Only one stretch of the listing below is wanted. Begin at the line that has "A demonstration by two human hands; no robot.", stop after the line that has "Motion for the", and repeat every line in between exactly.

[Provided records]
===
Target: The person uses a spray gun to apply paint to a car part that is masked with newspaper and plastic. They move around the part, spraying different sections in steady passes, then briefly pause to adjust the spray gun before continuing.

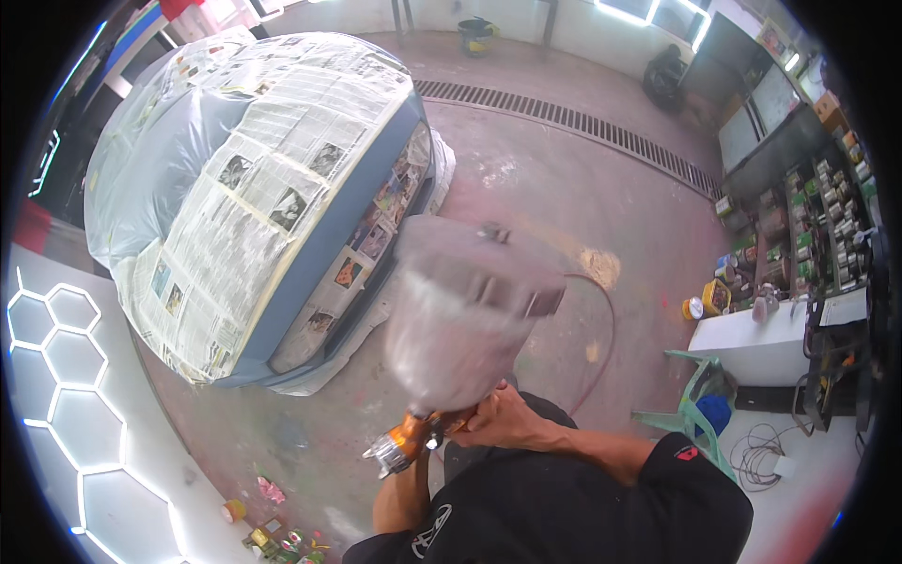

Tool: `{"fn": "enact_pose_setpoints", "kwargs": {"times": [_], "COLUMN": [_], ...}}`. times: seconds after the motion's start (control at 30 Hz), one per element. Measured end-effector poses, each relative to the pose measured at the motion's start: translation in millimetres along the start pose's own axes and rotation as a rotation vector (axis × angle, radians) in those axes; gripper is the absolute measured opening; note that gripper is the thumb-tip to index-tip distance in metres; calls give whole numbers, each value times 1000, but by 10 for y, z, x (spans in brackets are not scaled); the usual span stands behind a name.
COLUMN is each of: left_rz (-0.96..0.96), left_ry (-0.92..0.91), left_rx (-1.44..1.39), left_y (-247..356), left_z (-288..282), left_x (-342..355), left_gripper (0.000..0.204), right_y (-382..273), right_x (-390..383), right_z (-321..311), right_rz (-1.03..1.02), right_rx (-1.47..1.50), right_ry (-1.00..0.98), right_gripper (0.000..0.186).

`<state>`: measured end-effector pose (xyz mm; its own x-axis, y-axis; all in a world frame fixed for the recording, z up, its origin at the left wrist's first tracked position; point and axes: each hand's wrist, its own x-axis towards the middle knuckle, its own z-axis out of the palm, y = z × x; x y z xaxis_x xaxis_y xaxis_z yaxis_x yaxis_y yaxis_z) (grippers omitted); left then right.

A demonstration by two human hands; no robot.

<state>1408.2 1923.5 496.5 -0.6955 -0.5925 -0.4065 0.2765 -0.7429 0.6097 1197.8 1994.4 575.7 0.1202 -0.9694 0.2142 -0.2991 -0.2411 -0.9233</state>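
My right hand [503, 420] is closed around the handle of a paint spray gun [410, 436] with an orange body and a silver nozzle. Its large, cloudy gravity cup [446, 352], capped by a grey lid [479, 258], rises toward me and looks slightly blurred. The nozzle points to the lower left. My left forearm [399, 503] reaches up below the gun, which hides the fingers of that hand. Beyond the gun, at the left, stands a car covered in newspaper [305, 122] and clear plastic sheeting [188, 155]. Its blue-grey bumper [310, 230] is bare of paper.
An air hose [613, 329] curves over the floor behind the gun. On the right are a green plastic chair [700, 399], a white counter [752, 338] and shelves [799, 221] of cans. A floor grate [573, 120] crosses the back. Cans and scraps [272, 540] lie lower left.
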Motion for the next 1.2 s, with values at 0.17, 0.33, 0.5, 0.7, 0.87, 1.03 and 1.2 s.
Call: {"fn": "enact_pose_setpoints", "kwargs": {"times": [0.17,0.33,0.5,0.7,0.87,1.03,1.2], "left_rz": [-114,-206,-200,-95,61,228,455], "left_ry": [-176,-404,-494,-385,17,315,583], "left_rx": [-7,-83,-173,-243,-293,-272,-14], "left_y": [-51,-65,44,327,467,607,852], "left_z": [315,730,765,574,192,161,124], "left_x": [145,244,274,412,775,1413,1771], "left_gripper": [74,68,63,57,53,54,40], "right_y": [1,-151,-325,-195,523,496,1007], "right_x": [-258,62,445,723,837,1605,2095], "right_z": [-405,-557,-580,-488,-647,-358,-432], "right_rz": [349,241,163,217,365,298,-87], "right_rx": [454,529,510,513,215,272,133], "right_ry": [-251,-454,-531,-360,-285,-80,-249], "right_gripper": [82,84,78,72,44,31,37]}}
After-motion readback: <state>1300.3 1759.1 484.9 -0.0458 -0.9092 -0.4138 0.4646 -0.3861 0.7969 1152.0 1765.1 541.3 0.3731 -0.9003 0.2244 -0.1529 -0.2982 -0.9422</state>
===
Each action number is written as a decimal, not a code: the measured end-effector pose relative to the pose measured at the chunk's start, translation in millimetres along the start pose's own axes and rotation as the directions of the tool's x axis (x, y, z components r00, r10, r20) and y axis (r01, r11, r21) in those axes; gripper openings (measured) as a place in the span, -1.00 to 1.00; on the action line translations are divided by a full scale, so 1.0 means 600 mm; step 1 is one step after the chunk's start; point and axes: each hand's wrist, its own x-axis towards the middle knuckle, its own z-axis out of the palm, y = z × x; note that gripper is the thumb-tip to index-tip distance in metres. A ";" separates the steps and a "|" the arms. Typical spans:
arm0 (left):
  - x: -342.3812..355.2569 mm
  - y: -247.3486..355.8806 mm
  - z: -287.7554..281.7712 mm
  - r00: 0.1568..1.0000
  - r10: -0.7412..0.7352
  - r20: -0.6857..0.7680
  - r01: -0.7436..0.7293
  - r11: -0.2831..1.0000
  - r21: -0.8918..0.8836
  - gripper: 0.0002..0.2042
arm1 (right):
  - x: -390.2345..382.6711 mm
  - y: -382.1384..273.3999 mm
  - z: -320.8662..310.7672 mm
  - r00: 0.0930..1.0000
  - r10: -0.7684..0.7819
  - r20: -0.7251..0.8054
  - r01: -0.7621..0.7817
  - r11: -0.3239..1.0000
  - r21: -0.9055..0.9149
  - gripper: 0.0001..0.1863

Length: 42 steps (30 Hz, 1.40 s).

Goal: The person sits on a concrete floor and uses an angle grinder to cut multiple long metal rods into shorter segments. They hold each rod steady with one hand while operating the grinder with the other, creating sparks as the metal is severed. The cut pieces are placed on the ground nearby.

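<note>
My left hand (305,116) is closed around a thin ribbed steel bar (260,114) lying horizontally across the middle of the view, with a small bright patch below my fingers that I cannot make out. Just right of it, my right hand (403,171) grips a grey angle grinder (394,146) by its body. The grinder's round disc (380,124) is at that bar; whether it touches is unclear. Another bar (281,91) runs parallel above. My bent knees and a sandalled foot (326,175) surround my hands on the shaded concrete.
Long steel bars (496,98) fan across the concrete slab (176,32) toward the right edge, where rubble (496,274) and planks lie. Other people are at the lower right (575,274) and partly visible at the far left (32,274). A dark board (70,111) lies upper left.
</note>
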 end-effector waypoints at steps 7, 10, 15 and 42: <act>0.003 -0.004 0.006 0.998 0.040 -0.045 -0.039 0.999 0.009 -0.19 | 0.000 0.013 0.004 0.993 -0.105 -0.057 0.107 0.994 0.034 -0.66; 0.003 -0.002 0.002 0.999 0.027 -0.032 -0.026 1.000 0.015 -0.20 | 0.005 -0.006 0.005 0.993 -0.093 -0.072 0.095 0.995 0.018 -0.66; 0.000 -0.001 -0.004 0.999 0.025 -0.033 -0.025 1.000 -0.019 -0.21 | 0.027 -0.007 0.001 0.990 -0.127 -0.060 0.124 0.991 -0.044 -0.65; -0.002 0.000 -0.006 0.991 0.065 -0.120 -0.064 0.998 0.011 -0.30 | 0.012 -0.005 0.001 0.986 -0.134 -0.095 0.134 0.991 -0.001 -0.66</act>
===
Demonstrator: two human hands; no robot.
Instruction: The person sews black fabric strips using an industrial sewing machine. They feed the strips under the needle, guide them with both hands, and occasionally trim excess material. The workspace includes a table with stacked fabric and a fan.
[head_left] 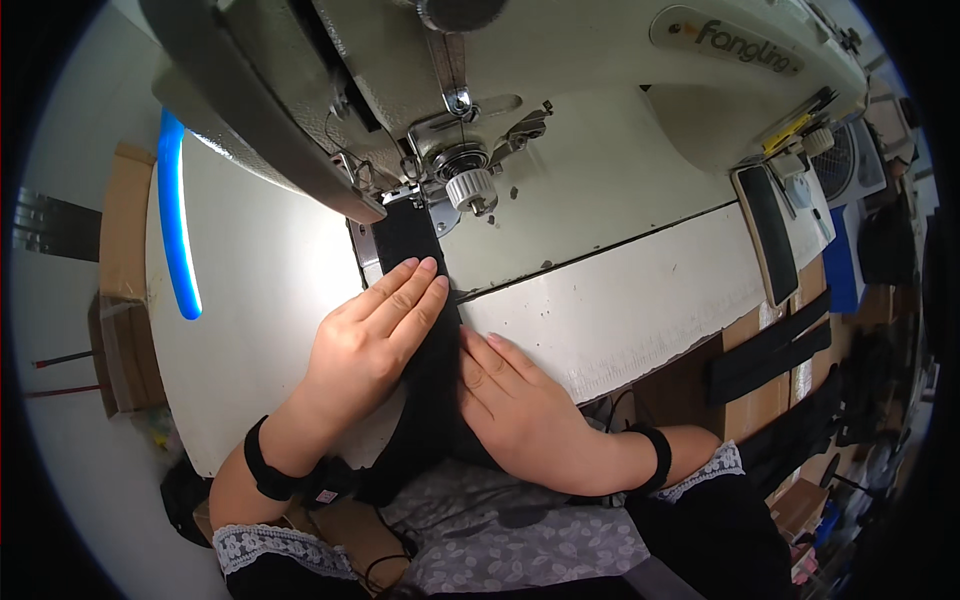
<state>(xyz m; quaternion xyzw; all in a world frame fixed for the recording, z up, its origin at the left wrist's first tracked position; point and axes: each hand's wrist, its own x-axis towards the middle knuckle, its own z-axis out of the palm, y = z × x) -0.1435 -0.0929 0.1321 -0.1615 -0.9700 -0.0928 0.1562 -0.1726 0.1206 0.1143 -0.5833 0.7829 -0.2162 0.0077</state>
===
[Expected answer]
A demonstration by two human hands; no robot.

<state>1408.2 1923.5 496.5 -0.6955 -0.5925 -0.4065 0.2765 -0.7429 0.6097 1197.8 1994.4 575.7 0.1202 -0.9694 0.2142 -0.2991 -0.2411 -0.9233</state>
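My right hand [503, 420] is closed around the handle of a paint spray gun [410, 436] with an orange body and a silver nozzle. Its large, cloudy gravity cup [446, 352], capped by a grey lid [479, 258], rises toward me and looks slightly blurred. The nozzle points to the lower left. My left forearm [399, 503] reaches up below the gun, which hides the fingers of that hand. Beyond the gun, at the left, stands a car covered in newspaper [305, 122] and clear plastic sheeting [188, 155]. Its blue-grey bumper [310, 230] is bare of paper.
An air hose [613, 329] curves over the floor behind the gun. On the right are a green plastic chair [700, 399], a white counter [752, 338] and shelves [799, 221] of cans. A floor grate [573, 120] crosses the back. Cans and scraps [272, 540] lie lower left.
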Motion for the next 1.2 s, with values at 0.17, 0.33, 0.5, 0.7, 0.87, 1.03 and 1.2 s.

The output has been given in full.